Lalu, ia diangkat menjadi komandannya. Sebagai komandan, I Gusti
Ngurah Rai pergi ke Yogyakarta yang menjadi markas besar TKR untuk
berkonsolidasi dengan pimpinan pusat. Seketika itu juga, Ngurah Rai
ditunjuk menjadi Komandan Resimen Sunda Kecil berpangkat Letnan
Kolonel. TKR Sunda Kecil di bawah pimpinannya dengan kekuatan 13,5
kompi telah tersebar di seluruh kota di Bali. Pasukannya pun dikenal
dengan sebutan Ciung Wanara. Sekembalinya ke Bali, ia harus melawan
2.000 tentara Belanda yang sudah mendarat pada 2 dan 3 Maret 1946.

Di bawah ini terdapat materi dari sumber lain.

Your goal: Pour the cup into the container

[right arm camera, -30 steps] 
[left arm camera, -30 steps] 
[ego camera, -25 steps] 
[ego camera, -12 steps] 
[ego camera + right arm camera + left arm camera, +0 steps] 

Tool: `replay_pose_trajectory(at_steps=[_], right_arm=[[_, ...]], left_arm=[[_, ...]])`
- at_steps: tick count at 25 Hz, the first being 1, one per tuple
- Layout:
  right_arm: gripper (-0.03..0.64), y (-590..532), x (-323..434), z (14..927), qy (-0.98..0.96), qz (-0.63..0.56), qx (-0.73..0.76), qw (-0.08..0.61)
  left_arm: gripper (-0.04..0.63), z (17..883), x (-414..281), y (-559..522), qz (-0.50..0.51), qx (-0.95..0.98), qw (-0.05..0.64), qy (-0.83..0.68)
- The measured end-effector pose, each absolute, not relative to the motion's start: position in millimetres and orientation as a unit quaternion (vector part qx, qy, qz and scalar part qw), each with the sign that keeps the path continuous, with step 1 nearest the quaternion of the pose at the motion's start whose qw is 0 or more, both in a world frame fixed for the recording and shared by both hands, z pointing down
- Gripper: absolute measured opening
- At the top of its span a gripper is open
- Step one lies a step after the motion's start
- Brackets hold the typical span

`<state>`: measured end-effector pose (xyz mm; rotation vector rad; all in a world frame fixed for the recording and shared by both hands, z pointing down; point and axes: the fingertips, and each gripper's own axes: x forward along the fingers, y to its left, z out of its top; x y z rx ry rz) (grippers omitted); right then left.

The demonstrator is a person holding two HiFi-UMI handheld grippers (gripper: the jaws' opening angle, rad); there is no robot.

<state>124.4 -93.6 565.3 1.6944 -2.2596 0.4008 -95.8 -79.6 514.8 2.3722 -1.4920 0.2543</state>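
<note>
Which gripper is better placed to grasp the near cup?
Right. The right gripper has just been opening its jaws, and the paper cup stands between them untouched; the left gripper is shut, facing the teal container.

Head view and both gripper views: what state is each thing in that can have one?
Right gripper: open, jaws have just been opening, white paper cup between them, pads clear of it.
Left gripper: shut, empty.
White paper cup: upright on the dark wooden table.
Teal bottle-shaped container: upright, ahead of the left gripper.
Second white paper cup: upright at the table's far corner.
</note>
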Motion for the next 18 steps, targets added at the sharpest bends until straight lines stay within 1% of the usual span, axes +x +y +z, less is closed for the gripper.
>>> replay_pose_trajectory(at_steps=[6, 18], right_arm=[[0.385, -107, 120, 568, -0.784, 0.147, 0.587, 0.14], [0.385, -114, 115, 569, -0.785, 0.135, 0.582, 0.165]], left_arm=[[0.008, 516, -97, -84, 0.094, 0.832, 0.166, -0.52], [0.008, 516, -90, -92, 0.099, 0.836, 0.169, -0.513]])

Ngurah Rai menemukan bahwa kekuatan republik telah terpecah, sehingga
ia berusaha untuk menyatukannya kembali. Ia mengorganisir serangan
pertama terhadap pasukan Belanda di Tabanan. Belanda pun berusaha
mencari markas Ngurah Rai dan menawarkan sebuah negosiasi, namun
ditolak oleh Ngurah Rai. Akhirnya, pada 20 November 1946, Belanda
melakukan serangan besar-besaran dengan dibantu pasukan dari Lombok
dan didukung oleh pesawat udara. Ngurah Rai pun memerintahkan
pasukannya untuk melakukan Puputan, yang berarti bertarung sampai
titik darah penghabisan. I Gusti Ngurah Rai pun tewas bersama
pasukannya dalam pertempuran ini. Sekarang pertempuran ini dikenal
sebagai Pertempuran Margarana.

Pertempuran Margarana
Pertempuran Margarana terjadi setelah Jepang kalah dan Belanda datang
ke Indonesia untuk berkuasa. Belanda berambisi untuk membuat Negara
Indonesia Timur, tetapi hal ini ditentang oleh I Gusti Ngurah Rai. Pada 15
November 1946, terbentuklah sebuah Perjanjian Linggarjati. Di dalam
perjanjian ini Belnada hanya mengakui kekuasaan de facto Indonesia untuk
wilayah Jawa, Madura, dan Sumatera. Hal ini lantas menimbulkan
kekecewaan pada rakyat Bali, karena kota ini belum diakui secara de facto.
Sejak saat itu, pertempuran pun terjadi secara besar-besaran, tepatnya
pada 18 November 1946. Markas pertahanan militer Belanda di Tabanan
diporak-pondakan. Kejadian ini sontak membuat Belanda murka. Mereka
membalas penyerangan dengan mengirim pasukan Gajah Merah, Anjing
Hitam, Singa, Polisi Negara, dan Polisi Perintis. Pasukan yang dikirim
Belanda ini menyerang pada 20 November 1946 pukul 05.30 WITA, dengan
menjatuhkan tembakan di area pasukan warga Bali. Saat itu kekuatan
persenjataan rakyat Bali masih minim, sehingga belum dapat membalas
aksi serangan Belanda. Sekitar pukul 09.00 WITA, pasukan Belanda
berjumlah sekitar 20 orang mulai mendekat dari arah barat laut. Sesaat
kemudian terdengarlah suara tembakan, 17 orang pasukan Belanda
ditembak oleh pasukan Ciung Wanara, dipimpin oleh I Gusti Ngurah Rai.
Meski sempat memukul mundur pasukan Belanda, ternyata Ciung Wanara
tetap mengalami kekalahan. I Gusti Ngurah Rai bersama pasukannya
dikejar melalui pesawat terbang yang dikirim oleh pasukan Belanda. I Gusti
Ngurah Rai dan pasukannya pun gugur.

Penghargaan
Setelah gugur dalam Pertempuran Margarana, Ngurah Rai disemayamkan
di Marga, Bali. Pada 9 Agustus 1975, ia pun dinobatkan sebagai Pahlawan
Nasional berdasarkan Surat Keppres No. 063/TK/TH 1975. Namanya juga
dijadikan sebagai nama bandar udara di Bali.